Safety and activity of radium-223 in metastatic castration-resistant prostate cancer: the experience of Istituto Nazionale dei Tumori.

Therapeutic decision-making in metastatic castration-resistant prostate cancer (mCRPC) represents an open challenge. Radium-223 is approved for patients with symptomatic bone metastases, no visceral involvement, progressing after at least 2 lines of systemic therapy, or ineligible for any other systemic treatment. We performed a retrospective, observational study on patients with mCRPC treated with radium-223 at our institution outside of clinical trials, to assess the safety and activity in a real-world population. Data regarding baseline patient/disease characteristics and treatment outcomes (number of cycles, treatment-related adverse events [AEs], cause of discontinuation, and best response) were collected. Overall, 41 patients were treated from September 2015 to September 2018. Median age was 73 years; baseline Eastern Cooperative Oncology Group Performance Status (ECOG PS) was 0, 1, or 2 in 15%, 80%, and 5% of cases, respectively; and 3%, 41%, 44%, and 12% of patients had <6, 6-20, >20, and superscan bone lesions, respectively.

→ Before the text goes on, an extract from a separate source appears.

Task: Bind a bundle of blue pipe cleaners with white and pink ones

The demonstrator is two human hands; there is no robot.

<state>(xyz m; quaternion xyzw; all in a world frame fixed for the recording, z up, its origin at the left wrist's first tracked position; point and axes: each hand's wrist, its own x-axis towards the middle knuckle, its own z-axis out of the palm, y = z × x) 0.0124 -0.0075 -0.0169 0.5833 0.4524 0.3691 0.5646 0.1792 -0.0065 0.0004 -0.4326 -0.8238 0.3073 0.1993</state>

A median number of 5 cycles (interquartile range 3-6) with median dose 19.52 MBq (interquartile range 12.87-24.83) was received. Treatment schedule was completed in 49% of cases; discontinuations due to AEs, disease-related death, or disease progression occurred in 24%, 33%, and 43% of patients, respectively. Any-grade AEs occurred in 73% and grade 3/4 treatment-related AEs occurred in 29% of patients, mainly anemia, decreased platelet count, and fatigue. No skeletal-related events or treatment-related deaths were recorded. After treatment, 66%, 2%, and 32% of patients had a stable, improved, or deteriorated ECOG PS versus baseline, respectively, and 24%, 61%, and 15% reported a stable, improved, or worsened pain symptom control. Post-treatment versus baseline alkaline phosphatase was reduced or stable in 46% and increased in 54% of patients, whereas prostate-specific antigen was decreased or stable in 83% and increased in 17% of patients. Our study provides clinically useful real-world data on radium-223, highlighting the importance of multidisciplinary patient management to guarantee the best continuum of care for patients with mCRPC.